# Source data
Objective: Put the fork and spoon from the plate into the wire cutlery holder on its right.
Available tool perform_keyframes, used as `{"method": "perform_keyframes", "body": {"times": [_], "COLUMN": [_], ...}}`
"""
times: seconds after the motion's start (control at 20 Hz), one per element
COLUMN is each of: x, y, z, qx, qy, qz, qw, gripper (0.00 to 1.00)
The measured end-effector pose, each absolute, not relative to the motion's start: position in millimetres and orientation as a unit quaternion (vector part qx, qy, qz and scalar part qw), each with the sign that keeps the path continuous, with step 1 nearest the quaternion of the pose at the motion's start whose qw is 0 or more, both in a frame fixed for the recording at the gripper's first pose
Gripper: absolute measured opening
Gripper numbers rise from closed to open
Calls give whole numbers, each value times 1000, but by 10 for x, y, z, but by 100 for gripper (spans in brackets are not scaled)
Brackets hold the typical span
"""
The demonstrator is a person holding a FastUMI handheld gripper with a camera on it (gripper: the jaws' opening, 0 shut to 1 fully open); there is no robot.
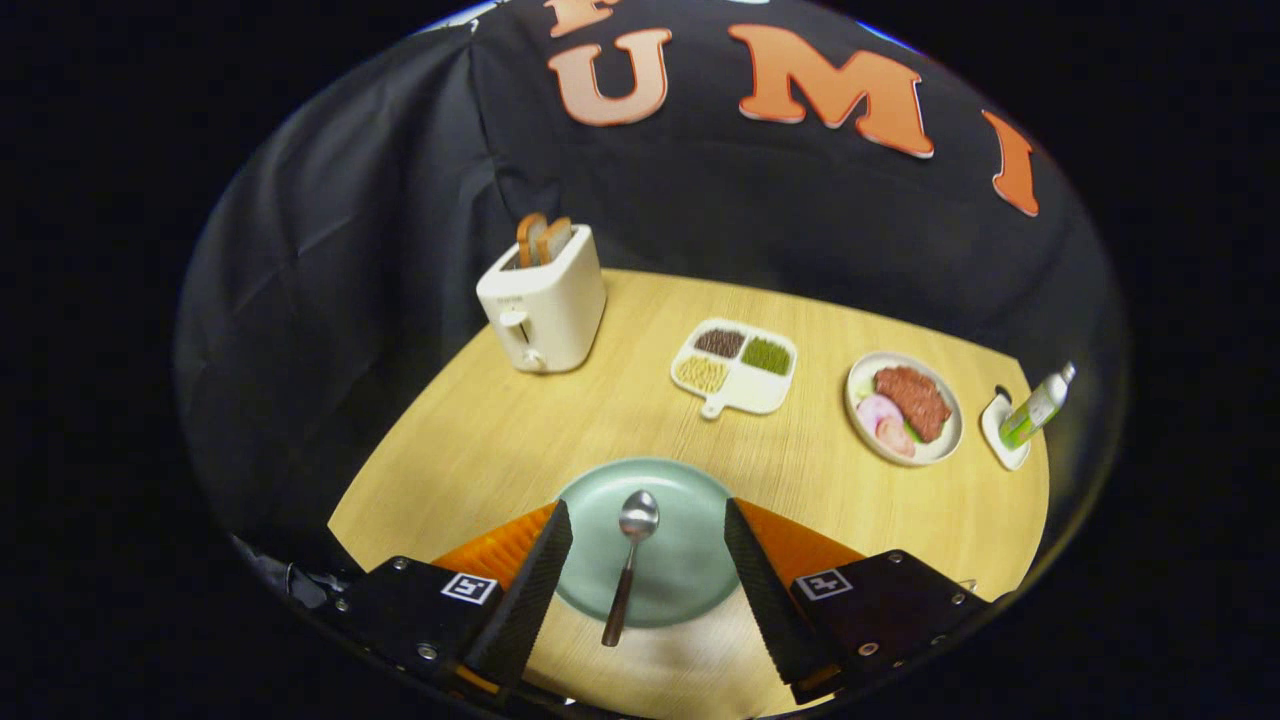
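Gripper [648, 545] hovers spread wide over the green plate [690, 580] on the table [500, 440], fingers straddling the spoon [630, 565] lying lengthwise between them, apparently lined up to close across its handle.

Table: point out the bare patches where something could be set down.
Bare wood lies between the toaster and the green plate, and between that plate and the meat plate. The far row, with the divided tray and bottle, is crowded. The hand-held gripper is open around the spoon.
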State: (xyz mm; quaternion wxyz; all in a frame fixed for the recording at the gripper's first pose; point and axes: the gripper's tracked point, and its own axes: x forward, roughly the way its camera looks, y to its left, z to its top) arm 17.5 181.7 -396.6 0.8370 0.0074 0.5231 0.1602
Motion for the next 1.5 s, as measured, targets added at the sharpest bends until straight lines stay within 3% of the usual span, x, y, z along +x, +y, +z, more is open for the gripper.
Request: {"method": "perform_keyframes", "body": {"times": [0.4,0.6,0.8,0.95,1.1,1.25,1.5], "x": [-226,-244,-320,-316,-289,-270,-191], "y": [2012,2053,2005,1970,1964,1936,1862], "z": [-4593,-4930,-5194,-5334,-5337,-5331,-5229], "qx": [-34,-47,-73,-88,-104,-88,-52], "qy": [639,683,717,727,726,731,716], "qz": [189,178,166,154,159,144,133], "qw": [745,707,673,664,661,661,683], "gripper": [90,81,64,44,35,9,4]}}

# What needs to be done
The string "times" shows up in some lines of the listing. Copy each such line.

# Answer to the exercise
Available tool perform_keyframes, used as `{"method": "perform_keyframes", "body": {"times": [_], "COLUMN": [_], ...}}`
times: seconds after the motion's start (control at 20 Hz), one per element
Calls give whole numbers, each value times 1000, but by 10 for x, y, z, but by 100 for gripper (spans in brackets are not scaled)
Request: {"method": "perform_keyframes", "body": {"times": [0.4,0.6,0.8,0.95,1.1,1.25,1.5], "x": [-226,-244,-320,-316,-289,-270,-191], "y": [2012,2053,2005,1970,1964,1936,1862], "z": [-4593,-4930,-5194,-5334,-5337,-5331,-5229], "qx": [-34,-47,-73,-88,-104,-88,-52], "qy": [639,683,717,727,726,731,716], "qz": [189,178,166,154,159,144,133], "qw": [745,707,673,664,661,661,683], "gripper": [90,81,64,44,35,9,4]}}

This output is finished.